Murphy Ground Engineering provided two contiguous pile walls for the GEM Group which is delivering the new student accommodation for Mortar Developments. The walls will facilitate excavation for a single level basement as part of a new building.
Further to completion of the contiguous walls, the scope was extended at an additional cost of €100,000. The additional works required 57,900mm diameter piles at a depth of nine metres to support the front of the new building.
The backdrop for this project was a busy Dublin main road with high footfall. This meant space was tight and provided challenges in relation to accessing and leaving the site.
Murphy also provided design and testing for the piling.
This confined urban environment presented several challenges in construction. The team on site was able to deal with these comfortably thanks to its considerable collective experience on similar projects.
There was limited working space for the rig, however, the team had combated this issue on previous projects and was able to present the client with minimal space requirements for operation of the rig. Using clear illustrations from these previous jobs, the team was able to reassure the client by demonstrating how the operation would work successfully.
At the north-east point of the site there was a wall, over 100-years-old, without any foundations. In order to make sure that ground movements would not negatively impact on it three engineers from separate companies were brought in to survey the area. Constant monitoring was also essential as piling went within 250mm of the wall.

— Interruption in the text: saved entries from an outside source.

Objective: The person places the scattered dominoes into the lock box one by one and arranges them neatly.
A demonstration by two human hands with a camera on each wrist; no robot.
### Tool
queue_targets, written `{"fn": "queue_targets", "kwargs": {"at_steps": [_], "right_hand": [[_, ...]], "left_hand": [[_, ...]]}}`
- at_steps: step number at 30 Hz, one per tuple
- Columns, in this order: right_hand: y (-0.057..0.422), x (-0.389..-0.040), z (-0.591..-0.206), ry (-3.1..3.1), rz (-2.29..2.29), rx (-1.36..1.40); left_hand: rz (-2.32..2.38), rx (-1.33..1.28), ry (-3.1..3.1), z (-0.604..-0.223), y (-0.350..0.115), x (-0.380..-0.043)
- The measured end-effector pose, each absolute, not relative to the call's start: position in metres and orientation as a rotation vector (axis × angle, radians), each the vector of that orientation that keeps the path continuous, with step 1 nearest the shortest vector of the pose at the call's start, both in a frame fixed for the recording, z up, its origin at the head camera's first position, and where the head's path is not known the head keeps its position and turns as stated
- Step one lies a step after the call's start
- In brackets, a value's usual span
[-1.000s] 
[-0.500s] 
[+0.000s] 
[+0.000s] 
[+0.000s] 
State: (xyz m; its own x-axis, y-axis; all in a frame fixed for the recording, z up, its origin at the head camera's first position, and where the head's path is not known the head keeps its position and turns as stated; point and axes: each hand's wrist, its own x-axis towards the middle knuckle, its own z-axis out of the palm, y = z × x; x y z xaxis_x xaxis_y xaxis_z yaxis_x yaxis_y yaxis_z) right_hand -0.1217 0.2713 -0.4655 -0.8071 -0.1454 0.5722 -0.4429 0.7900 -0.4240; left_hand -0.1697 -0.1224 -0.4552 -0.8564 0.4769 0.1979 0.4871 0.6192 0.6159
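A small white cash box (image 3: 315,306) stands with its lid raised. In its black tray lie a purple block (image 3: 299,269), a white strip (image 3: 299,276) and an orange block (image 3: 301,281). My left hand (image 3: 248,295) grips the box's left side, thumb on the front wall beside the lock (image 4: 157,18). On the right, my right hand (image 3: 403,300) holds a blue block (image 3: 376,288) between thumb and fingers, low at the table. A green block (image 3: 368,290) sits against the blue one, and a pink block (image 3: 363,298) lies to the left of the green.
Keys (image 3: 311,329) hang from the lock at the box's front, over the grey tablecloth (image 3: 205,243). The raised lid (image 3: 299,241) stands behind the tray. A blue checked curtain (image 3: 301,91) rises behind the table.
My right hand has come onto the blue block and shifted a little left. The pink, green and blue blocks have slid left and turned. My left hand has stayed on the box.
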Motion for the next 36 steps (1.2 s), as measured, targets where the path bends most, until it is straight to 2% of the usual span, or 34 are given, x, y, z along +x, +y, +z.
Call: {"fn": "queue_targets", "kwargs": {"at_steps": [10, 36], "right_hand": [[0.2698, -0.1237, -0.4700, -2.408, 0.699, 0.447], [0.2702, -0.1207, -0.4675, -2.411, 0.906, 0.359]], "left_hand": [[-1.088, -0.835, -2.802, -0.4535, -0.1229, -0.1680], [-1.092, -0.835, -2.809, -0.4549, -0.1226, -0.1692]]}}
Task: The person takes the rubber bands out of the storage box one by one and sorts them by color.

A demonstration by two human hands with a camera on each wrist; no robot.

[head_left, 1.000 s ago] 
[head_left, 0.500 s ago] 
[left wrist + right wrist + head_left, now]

Operatives were fully aware of the implications of the ground movements on the wall and were well placed to intervene should the need occur.
Initially the proposal for works was to provide 600mm diameter piles. However, as part of the design process, Murphy worked with its design partners and the client to create a plan using 900mm piles. This adjustment to the design meant fewer piles needed to be constructed, saving time on the initial programme. Subsequently Murphy used less material on site with positive impact on cost and sustainability.
Murphy was working to a tight programme with 7am–7pm shifts on weekdays. With neighbours close by it was imperative to consider the noise levels throughout construction and how to minimise disruption for residents. Murphy selected an automatic Soilmec R518 rig for the site as it was the quietest machine. Plant selection as well as attitudes to sustainability were well received. No complaints were received throughout construction of the piles.
Murphy used a three-man van to minimise plant on site with the gang all able to fit in one vehicle, while the local engineer was able to use public transport to and from the site. This meant there was no extra strain on parking in the area or because of numerous vehicle movements throughout the day.
Murphy is aware of the importance of contributing positively to the community on all its projects and in this case worked closely with the volunteer-run crèche next to the site. The team made several donations, including a microwave, to the crèche, which offers childcare to local families.
Throughout delivery Murphy benefited from having vast local resources in plant, equipment and workers in Dublin who were close to the site. This meant that any issues could be dealt with quickly and efficiently as they arose.